A putative functional variant within the UBAC2 gene is associated with increased risk of Behçet's disease

Abstract

Objective Using a genome-wide association scan and DNA pooling, we previously identified 5 novel genetic susceptibility loci for Behçet's disease. We undertook this study to establish the genetic effect within the UBAC2 gene, in the course of which we replicated this genetic association and identified a functional variant within this locus. Methods We studied a total of 676 Behçet's disease patients and 1,096 controls. The discovery set included 156 patients and 167 controls from Turkey, and the replication sets included 376 patients and 369 controls from Turkey and 144 patients and 560 controls from Italy. Genotyping of 14 single-nucleotide polymorphisms (SNPs) within and around UBAC2 was performed using TaqMan SNP genotyping assays. Results The genetic association between Behçet's disease and UBAC2 was established, replicated, and confirmed (meta-analysis odds ratio 1.84, P = 1.69 × 10-7). Haplotype analysis identified both a disease-risk haplotype and a protective haplotype (P = 0.00014 and P = 0.0075, respectively).
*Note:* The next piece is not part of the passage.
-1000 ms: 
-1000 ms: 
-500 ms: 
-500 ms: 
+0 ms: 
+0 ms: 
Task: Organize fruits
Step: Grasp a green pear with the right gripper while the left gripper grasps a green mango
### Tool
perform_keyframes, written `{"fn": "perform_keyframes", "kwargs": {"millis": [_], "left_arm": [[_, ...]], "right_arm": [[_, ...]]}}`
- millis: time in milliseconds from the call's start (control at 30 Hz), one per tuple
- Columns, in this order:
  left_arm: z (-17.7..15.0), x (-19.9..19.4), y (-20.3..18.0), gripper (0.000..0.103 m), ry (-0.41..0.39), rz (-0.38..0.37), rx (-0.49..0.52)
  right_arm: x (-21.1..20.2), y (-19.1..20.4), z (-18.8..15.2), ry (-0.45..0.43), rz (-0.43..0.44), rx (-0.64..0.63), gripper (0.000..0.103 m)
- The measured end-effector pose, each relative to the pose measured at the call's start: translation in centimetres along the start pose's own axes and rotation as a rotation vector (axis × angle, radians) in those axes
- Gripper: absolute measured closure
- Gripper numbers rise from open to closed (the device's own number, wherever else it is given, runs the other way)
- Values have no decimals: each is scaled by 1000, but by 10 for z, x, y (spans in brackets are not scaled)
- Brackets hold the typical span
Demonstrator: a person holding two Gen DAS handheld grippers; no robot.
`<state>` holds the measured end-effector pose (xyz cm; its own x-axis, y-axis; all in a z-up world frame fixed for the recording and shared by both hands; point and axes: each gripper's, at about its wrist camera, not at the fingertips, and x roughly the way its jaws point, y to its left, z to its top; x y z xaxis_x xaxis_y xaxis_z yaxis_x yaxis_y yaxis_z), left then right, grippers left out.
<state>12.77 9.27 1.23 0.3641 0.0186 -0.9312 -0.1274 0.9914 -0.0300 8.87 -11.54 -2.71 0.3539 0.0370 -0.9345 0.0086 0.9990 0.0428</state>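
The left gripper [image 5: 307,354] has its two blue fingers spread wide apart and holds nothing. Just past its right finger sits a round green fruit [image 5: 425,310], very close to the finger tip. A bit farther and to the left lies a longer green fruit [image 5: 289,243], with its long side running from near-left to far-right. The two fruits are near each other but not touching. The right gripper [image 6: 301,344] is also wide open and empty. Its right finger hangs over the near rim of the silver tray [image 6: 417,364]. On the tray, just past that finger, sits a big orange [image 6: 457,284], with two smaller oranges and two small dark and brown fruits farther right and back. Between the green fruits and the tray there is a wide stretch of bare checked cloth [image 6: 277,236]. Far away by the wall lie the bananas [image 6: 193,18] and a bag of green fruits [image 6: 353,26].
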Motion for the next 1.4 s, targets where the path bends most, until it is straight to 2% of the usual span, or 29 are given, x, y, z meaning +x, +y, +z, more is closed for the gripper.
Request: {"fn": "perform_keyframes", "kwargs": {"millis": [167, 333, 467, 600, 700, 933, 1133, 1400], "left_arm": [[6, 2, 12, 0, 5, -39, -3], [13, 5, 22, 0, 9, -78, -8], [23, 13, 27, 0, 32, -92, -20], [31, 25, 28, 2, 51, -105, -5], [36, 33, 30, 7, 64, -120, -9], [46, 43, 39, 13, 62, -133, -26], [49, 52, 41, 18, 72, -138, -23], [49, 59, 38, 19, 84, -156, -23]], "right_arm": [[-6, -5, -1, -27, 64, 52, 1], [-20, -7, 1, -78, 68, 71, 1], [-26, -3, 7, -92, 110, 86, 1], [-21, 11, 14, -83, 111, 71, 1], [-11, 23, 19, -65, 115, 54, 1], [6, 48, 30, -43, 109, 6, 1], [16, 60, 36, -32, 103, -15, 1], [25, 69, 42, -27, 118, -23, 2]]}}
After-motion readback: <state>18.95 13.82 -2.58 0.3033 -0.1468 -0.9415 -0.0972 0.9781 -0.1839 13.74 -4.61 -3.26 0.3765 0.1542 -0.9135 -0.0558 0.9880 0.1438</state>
Using conditional haplotype analysis, we identified the SNP rs7999348 (A/G) within UBAC2 as the most likely SNP with a genetic effect independent of the haplotypic effect formed by the remaining associated SNPs in this locus. Indeed, we demonstrated that rs7999348 tags a functional variant associated with increased messenger RNA expression of a UBAC2 transcript variant in peripheral blood mononuclear cells of individuals homozygous for the Behçet's disease-associated "G" allele. Further, our data suggested the possibility of multiple genetic effects that increase susceptibility to Behçet's disease in the UBAC2 locus. Conclusion We established and confirmed the genetic association between UBAC2 and Behçet's disease in 3 independent sets of patients and controls. We identified the minor allele in rs7999348 as a disease-risk allele that tags altered UBAC2 expression. © 2011 by the American College of Rheumatology.